旅館業法に基づく宿泊施設が対象のため、飲食店単体では申請できませんが、旅館やホテルで飲食部門を運営している事業者にとっては活用の余地があります。客室整備の補助率が最大9/10と高く、上限額も9,600万円に達する大規模な制度です。
| 項目 | 内容 |
|---|---|
| 対象者 | 東京都内で旅館業法に基づく旅館・ホテル営業または簡易宿所営業を行っている宿泊事業者 |
| 補助率・金額の上限 | 客室整備は最大9/10、施設整備は4/5、コンサルティングは2/3。上限9,600万円 |
| 補助金詳細ページ | 宿泊施設バリアフリー化支援補助金 |
申請前に確認しておきたいポイント
対象要件を確認する
まず、自社が対象者の要件を満たしているかを確認しましょう。インバウンド対応力強化支援事業補助金は都内の飲食店(中小企業者)が広く対象になりますが、八王子市リノベーション補助金は中心市街地の空き店舗に限定されます。文京区チャレンジショップ支援事業は同業種での経営経験がないことが条件です。補助金検索フラッシュなら業種・事業規模で絞り込み、自社に合った制度を確認できます。
書類を準備する
多くの制度で事業計画書の提出が求められます。飲食店の場合は営業許可証や店舗の賃貸借契約書など、業種特有の書類も必要になることがあります。作成に不安がある場合は、補助金の無料サポートをご利用ください。専門家が補助金の申請をサポートします。
スケジュールを確認する
八王子市リノベーション補助金の申請期限は2026年12月28日、三鷹市新規出店者支援金は2026年10月1日が締切です。電子申請にはGビズIDプライムアカウントが必要で、発行まで数週間かかります。早めに準備しておきましょう。GビズIDの取得方法は補助金申請が忙しい時期に慌てないためのGビズIDの先回り準備をご覧ください。
まとめ
この記事では、東京都内の飲食店が申請できるインバウンド対応・販路開拓に活用できる補助金6件を紹介しました。
- インバウンド対応力強化支援事業補助金: 多言語対応・キャッシュレス導入等、上限300万円(個別施設)

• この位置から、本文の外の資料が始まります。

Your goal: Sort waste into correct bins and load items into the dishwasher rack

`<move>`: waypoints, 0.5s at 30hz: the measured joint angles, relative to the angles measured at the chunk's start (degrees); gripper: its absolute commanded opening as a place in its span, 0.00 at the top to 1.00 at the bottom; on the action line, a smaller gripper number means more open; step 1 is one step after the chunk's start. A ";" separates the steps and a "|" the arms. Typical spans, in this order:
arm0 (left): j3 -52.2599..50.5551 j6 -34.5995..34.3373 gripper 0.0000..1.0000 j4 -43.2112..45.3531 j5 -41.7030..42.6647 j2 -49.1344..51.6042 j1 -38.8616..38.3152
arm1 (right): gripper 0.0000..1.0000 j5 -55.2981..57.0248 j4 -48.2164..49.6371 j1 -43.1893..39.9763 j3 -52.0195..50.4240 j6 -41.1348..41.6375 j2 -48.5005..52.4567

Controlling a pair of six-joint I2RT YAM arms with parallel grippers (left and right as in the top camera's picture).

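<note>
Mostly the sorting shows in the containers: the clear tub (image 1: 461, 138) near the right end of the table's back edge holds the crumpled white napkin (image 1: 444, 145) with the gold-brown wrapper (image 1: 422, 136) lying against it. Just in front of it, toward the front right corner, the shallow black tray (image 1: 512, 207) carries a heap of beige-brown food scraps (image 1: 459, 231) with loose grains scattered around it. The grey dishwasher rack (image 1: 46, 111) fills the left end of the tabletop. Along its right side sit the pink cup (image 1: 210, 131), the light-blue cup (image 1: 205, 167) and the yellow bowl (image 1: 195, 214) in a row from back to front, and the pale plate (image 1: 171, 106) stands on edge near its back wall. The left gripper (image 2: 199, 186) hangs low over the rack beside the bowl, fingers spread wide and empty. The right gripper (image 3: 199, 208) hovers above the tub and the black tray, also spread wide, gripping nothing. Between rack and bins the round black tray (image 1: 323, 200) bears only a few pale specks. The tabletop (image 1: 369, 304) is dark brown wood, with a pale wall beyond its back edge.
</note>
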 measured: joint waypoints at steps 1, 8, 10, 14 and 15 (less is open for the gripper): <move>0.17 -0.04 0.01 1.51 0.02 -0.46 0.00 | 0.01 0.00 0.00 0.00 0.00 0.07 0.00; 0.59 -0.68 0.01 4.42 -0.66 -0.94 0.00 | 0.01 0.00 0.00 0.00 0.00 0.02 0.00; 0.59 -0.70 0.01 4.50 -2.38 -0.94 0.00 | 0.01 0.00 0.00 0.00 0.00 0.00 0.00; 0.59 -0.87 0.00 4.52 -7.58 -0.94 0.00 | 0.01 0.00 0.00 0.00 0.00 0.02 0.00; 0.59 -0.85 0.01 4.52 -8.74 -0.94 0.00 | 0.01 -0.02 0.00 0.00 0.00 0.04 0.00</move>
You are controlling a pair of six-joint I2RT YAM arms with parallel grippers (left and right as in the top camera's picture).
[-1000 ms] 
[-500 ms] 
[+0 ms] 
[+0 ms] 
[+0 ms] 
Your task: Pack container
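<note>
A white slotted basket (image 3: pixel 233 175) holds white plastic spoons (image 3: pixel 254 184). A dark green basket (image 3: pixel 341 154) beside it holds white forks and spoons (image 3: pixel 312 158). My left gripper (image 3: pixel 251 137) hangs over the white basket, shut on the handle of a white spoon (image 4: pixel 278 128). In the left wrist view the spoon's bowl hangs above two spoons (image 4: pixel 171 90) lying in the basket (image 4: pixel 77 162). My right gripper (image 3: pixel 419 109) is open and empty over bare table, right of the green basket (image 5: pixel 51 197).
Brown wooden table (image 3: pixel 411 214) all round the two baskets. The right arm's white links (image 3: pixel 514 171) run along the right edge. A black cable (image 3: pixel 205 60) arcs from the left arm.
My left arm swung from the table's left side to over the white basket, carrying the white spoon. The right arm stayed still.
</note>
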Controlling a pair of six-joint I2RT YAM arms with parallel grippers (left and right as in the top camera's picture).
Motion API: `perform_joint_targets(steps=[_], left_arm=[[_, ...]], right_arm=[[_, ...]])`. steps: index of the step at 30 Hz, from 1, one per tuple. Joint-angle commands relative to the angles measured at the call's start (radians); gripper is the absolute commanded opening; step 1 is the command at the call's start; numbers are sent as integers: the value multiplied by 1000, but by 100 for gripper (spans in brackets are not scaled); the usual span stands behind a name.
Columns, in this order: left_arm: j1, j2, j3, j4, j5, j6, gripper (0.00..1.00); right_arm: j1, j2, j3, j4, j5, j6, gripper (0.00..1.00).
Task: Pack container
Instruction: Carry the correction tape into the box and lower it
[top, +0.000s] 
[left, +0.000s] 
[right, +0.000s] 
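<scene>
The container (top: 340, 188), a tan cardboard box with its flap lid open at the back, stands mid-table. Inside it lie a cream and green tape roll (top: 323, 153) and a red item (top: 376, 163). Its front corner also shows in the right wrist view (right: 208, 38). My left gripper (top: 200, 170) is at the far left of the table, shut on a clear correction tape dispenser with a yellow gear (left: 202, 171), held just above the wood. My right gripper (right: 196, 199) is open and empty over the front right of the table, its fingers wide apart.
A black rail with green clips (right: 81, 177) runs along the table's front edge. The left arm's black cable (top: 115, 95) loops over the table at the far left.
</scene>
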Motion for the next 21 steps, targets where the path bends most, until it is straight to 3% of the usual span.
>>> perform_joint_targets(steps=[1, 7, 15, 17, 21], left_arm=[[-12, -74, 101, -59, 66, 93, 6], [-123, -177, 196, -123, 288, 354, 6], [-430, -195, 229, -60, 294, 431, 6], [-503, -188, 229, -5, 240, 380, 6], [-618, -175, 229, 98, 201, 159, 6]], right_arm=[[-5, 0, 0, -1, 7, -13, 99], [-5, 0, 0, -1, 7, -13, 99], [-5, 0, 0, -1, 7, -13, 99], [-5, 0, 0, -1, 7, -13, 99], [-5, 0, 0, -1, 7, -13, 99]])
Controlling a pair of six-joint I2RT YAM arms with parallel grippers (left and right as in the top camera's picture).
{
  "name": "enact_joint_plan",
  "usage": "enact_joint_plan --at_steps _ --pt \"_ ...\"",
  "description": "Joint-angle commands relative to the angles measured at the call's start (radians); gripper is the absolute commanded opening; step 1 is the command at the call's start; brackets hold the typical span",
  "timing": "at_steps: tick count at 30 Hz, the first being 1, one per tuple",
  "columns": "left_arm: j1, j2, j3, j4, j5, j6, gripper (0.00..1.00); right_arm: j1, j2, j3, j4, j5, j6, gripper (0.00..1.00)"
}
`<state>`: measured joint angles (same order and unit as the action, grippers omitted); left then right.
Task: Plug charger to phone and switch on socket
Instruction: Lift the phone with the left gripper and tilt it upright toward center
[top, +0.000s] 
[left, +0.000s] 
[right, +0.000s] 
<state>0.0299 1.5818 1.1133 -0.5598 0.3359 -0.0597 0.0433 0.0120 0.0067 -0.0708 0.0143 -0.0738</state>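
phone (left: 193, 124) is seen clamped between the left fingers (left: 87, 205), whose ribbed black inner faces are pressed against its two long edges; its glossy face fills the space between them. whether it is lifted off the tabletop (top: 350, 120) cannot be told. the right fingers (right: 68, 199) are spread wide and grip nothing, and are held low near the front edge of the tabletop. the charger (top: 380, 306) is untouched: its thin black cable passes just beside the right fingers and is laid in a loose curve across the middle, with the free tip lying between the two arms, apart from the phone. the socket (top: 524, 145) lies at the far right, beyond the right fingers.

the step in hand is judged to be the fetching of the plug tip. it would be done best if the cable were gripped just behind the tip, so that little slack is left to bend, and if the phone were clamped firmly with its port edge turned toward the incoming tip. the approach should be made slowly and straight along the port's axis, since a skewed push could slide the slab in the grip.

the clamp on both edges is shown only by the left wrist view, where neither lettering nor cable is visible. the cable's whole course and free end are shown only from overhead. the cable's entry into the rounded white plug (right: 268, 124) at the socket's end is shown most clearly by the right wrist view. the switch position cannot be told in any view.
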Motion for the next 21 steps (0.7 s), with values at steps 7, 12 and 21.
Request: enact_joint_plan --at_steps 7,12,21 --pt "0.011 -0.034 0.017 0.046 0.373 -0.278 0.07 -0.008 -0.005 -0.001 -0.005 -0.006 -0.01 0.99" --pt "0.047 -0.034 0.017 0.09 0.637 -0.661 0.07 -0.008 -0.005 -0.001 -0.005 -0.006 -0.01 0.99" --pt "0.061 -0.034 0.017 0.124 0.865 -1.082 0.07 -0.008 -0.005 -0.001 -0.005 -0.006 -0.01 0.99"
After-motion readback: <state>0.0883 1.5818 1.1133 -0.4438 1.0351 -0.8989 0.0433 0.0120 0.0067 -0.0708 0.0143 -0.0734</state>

- 八王子市中心市街地魅力ある個店リノベーション補助金: 空き店舗の改修工事、上限50万円
- 文京区チャレンジショップ支援事業: 空き店舗での創業支援・家賃補助、合計上限60万円
- 三鷹市新規出店者支援金: 新規出店への定額支援金、上限60万円
- 島しょ地域のバリアフリー観光整備支援補助金: 島しょ地域の施設バリアフリー化、上限1,500万円
- 宿泊施設バリアフリー化支援補助金: 宿泊施設のバリアフリー化、上限9,600万円
制度ごとに対象地域や対象者の条件が大きく異なるため、まず自社の所在地と事業形態に合った制度を選ぶことが重要です。気になる制度があれば、各制度の公式ページから最新の公募情報を確認してみてください。